_The problem_
Of the lines below, write out exactly those from the line with "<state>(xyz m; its" through the line with "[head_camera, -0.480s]", both included, and skip the rest.

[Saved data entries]
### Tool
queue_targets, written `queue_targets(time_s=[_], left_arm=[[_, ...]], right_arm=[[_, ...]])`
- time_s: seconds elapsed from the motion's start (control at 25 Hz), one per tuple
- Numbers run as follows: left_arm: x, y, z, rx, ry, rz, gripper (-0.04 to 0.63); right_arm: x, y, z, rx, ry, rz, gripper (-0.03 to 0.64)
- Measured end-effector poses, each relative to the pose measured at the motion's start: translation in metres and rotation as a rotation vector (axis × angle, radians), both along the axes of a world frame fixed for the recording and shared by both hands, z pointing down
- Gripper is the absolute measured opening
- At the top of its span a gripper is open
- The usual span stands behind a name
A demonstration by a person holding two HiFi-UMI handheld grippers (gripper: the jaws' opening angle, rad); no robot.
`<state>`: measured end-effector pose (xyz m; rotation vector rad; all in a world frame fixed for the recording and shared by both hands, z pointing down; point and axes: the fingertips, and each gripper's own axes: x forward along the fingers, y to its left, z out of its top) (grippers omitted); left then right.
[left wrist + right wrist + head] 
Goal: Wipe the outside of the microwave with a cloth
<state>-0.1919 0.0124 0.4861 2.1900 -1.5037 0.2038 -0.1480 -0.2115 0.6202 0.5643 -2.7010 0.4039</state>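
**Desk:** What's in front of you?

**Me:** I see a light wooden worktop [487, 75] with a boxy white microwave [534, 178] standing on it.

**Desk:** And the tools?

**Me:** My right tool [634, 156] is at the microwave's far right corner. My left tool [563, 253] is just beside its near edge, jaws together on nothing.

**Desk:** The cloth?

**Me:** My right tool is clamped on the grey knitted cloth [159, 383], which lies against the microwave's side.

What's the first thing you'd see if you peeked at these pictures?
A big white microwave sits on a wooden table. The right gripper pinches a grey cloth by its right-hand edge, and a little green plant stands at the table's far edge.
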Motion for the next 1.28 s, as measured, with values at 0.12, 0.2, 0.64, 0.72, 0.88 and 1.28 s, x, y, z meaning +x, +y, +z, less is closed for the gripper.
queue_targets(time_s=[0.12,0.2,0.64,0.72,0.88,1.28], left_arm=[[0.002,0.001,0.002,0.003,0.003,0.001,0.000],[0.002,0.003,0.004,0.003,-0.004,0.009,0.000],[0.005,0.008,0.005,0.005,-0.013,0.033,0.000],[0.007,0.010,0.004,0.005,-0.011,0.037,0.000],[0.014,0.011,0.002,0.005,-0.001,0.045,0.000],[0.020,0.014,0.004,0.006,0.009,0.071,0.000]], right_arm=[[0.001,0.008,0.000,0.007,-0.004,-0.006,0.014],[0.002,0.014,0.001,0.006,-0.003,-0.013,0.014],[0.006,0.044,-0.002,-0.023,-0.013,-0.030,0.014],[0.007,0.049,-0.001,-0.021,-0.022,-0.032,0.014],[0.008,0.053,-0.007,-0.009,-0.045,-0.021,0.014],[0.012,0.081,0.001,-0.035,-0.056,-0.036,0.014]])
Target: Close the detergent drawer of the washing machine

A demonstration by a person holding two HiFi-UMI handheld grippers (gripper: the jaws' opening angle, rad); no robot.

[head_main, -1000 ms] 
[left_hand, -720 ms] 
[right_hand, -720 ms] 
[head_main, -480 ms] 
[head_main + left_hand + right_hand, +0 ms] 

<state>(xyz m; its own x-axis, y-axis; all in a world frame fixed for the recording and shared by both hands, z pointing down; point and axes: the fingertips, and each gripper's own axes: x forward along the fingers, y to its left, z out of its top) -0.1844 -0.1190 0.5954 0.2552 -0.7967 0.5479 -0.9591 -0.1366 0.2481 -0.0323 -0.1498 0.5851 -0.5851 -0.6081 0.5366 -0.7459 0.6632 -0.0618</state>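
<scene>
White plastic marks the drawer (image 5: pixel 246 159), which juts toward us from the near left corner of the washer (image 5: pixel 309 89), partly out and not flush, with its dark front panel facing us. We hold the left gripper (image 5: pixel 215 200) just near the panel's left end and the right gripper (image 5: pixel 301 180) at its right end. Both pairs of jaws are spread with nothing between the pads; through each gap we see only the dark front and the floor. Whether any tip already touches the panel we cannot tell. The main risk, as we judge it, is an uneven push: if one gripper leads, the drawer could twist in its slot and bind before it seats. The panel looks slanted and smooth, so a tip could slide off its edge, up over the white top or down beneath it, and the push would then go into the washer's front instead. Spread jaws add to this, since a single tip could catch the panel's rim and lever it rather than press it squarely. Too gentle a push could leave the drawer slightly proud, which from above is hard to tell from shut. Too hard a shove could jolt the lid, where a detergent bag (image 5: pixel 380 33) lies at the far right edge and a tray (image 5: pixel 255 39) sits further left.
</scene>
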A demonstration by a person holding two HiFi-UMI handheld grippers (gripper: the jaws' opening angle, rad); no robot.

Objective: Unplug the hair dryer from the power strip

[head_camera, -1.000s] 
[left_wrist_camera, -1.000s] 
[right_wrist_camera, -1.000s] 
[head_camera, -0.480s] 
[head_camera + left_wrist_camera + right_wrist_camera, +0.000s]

_Written response_
<state>(xyz m; its own x-axis, y-axis; all in a world frame fixed for the recording and shared by both hands, z pointing down; point and axes: the fingertips, and each gripper's own axes: x forward along the fingers, y to its left, z out of its top) -0.1844 -0.1190 0.5954 0.2552 -0.7967 0.5479 -0.9591 -0.1366 0.2481 -0.0323 -0.1498 0.5851 -0.5851 -0.6081 0.5366 -0.7459 0.6632 -0.0618</state>
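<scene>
White plastic marks the drawer (image 5: pixel 246 159), which juts toward us from the near left corner of the washer (image 5: pixel 309 89), partly out and not flush, with its dark front panel facing us. We hold the left gripper (image 5: pixel 215 200) just near the panel's left end and the right gripper (image 5: pixel 301 180) at its right end. Both pairs of jaws are spread with nothing between the pads; through each gap we see only the dark front and the floor. Whether any tip already touches the panel we cannot tell. The main risk, as we judge it, is an uneven push: if one gripper leads, the drawer could twist in its slot and bind before it seats. The panel looks slanted and smooth, so a tip could slide off its edge, up over the white top or down beneath it, and the push would then go into the washer's front instead. Spread jaws add to this, since a single tip could catch the panel's rim and lever it rather than press it squarely. Too gentle a push could leave the drawer slightly proud, which from above is hard to tell from shut. Too hard a shove could jolt the lid, where a detergent bag (image 5: pixel 380 33) lies at the far right edge and a tray (image 5: pixel 255 39) sits further left.
</scene>
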A demonstration by a person holding two HiFi-UMI handheld grippers (gripper: the jaws' opening angle, rad); no robot.

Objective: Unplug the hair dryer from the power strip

[head_camera, -1.000s] 
[left_wrist_camera, -1.000s] 
[right_wrist_camera, -1.000s] 
[head_camera, -0.480s] 

No more is needed for this answer.